Variedade. A Fazenda Dona Carolina, localizada entre Itatiba e Bragança Paulista, no interior de São Paulo, também investe em produtos com o nome do local. “O nosso hotel tem uma loja de objetos personalizados. Os hóspedes têm interesse em levar lembranças do local”, relata a assistente de direção da empresa, Juliana Stefani Siqueira.

Na lista de objetos personalizados estão difusores, aromatizadores de ambiente, chinelos, camisetas, boné, bichinhos de pelúcia, cafés, cachaças e doces. “É uma forma dos visitantes lembrarem da nossa marca”, completa Juliana Siqueira. Para 2013, a executiva planeja o lançamento de novos produtos e mais modelos de roupas.

A Aromas e Cia, da empresária Rosana Hollo, fornece produtos tanto para grandes quanto para pequenas empresas. “Ter opções com marca própria não é coisa só para grande lojistas”, conta Rosana, que vende os aromatizadores para hotel, loja de bijuterias e móveis.

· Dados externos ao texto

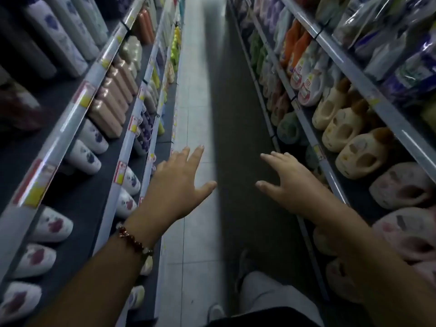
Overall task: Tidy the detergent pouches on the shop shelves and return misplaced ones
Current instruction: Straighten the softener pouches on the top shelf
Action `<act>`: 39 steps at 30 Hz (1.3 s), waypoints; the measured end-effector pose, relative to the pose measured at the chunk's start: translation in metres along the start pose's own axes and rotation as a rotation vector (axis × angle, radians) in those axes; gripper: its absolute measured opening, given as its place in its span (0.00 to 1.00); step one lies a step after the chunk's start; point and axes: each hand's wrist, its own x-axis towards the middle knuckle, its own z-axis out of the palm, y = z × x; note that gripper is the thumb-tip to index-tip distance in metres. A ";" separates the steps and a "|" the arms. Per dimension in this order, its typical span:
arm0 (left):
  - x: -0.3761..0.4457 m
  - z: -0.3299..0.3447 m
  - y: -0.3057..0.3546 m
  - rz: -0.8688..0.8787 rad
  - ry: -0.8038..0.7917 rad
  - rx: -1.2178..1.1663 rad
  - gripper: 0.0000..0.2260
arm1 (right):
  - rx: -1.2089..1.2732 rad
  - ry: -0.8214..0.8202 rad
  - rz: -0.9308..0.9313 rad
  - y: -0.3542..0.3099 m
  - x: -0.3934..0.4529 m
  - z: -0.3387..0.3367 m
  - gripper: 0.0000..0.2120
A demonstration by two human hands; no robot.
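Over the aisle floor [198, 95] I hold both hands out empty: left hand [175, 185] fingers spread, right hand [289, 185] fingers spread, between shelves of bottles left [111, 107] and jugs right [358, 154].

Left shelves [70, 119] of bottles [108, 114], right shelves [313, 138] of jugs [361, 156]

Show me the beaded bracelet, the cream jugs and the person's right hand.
beaded bracelet [134, 241], head view, red beads on wrist.
cream jugs [358, 159], head view, nearest jug's body.
right hand [292, 185], head view, back of hand.

Glossy plastic pouches [387, 38]; smooth plastic jugs [358, 156]; glossy tiled floor [195, 114]
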 end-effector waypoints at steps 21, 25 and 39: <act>0.499 -0.053 -0.070 -0.144 0.024 -0.041 0.40 | -0.060 -0.067 -0.176 0.011 0.500 -0.154 0.36; 0.570 -0.057 -0.111 -0.201 0.037 -0.072 0.39 | -0.082 -0.089 -0.208 0.000 0.590 -0.174 0.35; 0.953 -0.088 -0.231 -0.026 -0.063 -0.063 0.36 | -0.029 -0.048 -0.035 -0.015 0.945 -0.248 0.34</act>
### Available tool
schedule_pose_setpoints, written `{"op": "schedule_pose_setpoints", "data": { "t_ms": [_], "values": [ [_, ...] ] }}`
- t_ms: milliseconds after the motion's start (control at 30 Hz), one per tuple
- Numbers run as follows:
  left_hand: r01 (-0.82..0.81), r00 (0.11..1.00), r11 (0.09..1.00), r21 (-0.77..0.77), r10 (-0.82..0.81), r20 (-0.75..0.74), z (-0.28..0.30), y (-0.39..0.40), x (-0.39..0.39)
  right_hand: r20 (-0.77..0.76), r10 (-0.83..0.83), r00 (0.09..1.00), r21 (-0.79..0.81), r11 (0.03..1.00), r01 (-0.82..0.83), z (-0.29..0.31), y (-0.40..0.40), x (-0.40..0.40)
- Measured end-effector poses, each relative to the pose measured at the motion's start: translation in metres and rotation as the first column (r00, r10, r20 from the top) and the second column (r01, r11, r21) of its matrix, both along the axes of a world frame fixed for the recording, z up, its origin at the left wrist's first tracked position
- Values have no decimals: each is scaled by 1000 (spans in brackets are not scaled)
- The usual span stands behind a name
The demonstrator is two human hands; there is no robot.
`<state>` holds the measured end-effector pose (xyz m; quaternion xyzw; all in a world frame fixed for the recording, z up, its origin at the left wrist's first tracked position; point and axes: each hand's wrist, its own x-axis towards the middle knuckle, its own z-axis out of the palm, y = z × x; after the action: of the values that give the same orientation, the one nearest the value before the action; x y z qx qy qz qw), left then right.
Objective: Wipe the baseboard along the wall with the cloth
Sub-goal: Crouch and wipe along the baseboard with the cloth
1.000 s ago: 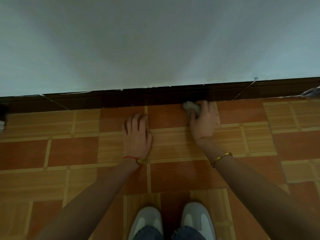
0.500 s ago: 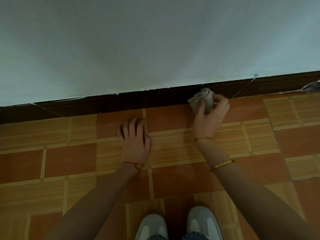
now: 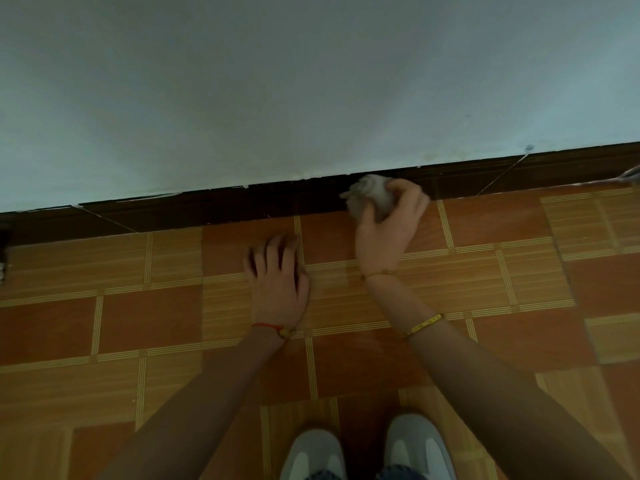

Como dica, Rosana aconselha o pequeno lojista a testar antes a aceitação dos consumidores em relação ao produto para depois investir no rótulo próprio. “É uma tendência mesmo as pequenas investirem nesse mercado”, afirma a empreendedora.

O ramo de atuação de quem coloca dinheiro no segmento é bem variado. Prova disso é o exemplo do Grupo Wood´s, que administra sete baladas sertanejas. O produto escolhido para levar a marca do grupo foi a água mineral. “Percebemos que o pessoal pedia muita água na saída, na hora de pagar a conta, e resolvemos lançar para fortalecer a nossa marca”, diz o sócio-diretor do grupo, Rafael Setrak.

A água é produzida pela empresa Ouro Fino e envasada em embalagem Tetra Pak, que conserva melhor o líquido. Antes de colocar o produto à disposição em todas as unidades, porém, a empresa preferiu realizar um teste. O projeto-piloto começou na unidade de Curitiba, no Paraná, mas deve chegar nas demais unidades mantidas pela empresa até fevereiro do próximo ano. Em média, cada casa do Grupo Wood´s vende entre 4 mil e 6 mil garrafinhas de água todos os meses. O valor do produto oscila entre R$ 4 e R$ 5 cada.